As much as I hate to sound off like my grandfather, opening up with a social rant beginning with, "In my day," it seems that's exactly where I find myself. In my day, we wrote notes during classes. In Mr. Spetzi's World History class, in the spring of 1985, I learned it was possible to feign absolute intrigue with post-WWI military tactics while writing lengthy social commentaries to my best friend, Kim.

Like the Bersaglieri bike troops of the Italian army, Kim and I covered a lot of ground. Our note exchanges between fifth and sixth periods were far more creative than Jason Bourne's hackery. Forget hostile American counter-intelligence operatives. When facing off against harried and underpaid public school teachers you need some serious Counter Intelligence Agency skills.

We risked something to get that message through, and those messages could be a matter of life of death in our teenage world. "Don't go to Jake's tonight. Your ex will be there" and "Sharon Curry bought the same dress you did for the dance!" were of supreme importance within the seedy confines of teen intelligentsia.

What I remember most, well, more than Sharon Curry's attempted prom coup, is how those notes became the foundation of my friendships. If we mattered to each other, we used our notes to make that clear. And our world was not necessarily the same world our parents lived in. It was a space in which we claimed our autonomy and voice.

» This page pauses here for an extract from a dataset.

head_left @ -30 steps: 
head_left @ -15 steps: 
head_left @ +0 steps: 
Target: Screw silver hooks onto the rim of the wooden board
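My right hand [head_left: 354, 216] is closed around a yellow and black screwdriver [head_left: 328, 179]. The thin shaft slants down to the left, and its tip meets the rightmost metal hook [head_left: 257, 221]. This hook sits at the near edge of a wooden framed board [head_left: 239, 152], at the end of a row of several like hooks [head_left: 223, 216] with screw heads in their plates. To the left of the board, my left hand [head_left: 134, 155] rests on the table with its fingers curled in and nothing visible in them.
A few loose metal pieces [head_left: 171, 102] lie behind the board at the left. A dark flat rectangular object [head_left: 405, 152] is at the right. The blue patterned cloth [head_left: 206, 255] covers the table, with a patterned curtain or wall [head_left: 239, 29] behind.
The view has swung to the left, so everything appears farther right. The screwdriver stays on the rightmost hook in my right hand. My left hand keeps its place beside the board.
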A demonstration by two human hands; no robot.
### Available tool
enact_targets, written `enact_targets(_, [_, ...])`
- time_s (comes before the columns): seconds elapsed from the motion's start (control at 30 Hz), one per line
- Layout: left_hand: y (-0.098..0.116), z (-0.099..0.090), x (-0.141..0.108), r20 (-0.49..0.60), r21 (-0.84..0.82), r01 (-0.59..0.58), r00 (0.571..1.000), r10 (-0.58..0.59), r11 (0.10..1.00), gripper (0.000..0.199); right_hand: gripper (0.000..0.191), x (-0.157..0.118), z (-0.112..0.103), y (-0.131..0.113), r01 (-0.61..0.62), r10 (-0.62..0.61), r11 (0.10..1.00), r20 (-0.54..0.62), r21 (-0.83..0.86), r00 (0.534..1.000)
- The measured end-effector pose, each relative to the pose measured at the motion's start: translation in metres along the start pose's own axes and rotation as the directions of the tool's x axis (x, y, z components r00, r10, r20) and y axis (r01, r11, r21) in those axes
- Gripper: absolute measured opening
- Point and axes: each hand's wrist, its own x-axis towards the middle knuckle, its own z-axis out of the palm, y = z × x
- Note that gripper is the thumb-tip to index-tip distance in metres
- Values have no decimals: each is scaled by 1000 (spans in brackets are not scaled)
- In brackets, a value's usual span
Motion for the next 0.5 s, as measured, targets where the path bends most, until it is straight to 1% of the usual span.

If I had to name the primary location of the communications gap between my generation and my daughter's, I'd have to say that my world was print and paper. Her world is bytes and liquid screens.

I suppose it's easy to discredit cell phone texting, to accuse texters of ruining the English language by truncating it into vowel-less representations of "real" words. But looking through my daughter's eyes, I see she's just trying to hang on to some sense of connection in a world that makes it so easy to feel insignificant.

Is it possible that the ways in which adult culture portrays youth culture actually harm our youth? Do we spend so much time seeing and planning their futures that we can't see them in the moment with us? I think so. As educator and theorist Ernest Morrell notes, teenagers are doing all kinds of rich intellectual work – they're just not always doing it where we expect.

Displays of teenage learning are found outside of academic texts and in the discourse spaces of everyday living like napkins, journals, graffiti, poetry, lyrics and other spaces outside of school, including cell phones. Helping teens and young adults see the evidence of their thinking in these spaces is what popular culture pedagogues can help everyday teachers and parents do.

Looking at my daughter's cell phone through this filter, I can see that she's doing some important relationship building while going to school and working a part-time job. I see that she manages to always let me know when she'll be home and when she's coming by my office. I can also see that she's being the kind of caring, young adult I had hoped she would be, checking in on her friends, listening to them, talking with them. She takes care of the people she values.

Perhaps she's not suffering hiccups in her thinking so much as she's making sure she's thinking about those she loves. Her grades are up, and she's doing well in school. She has a job. She's a good kid, even if she lacks my clearly superior stealth C.I.A. skills. But I'm not worried. She's not interrupted. My kid's connected.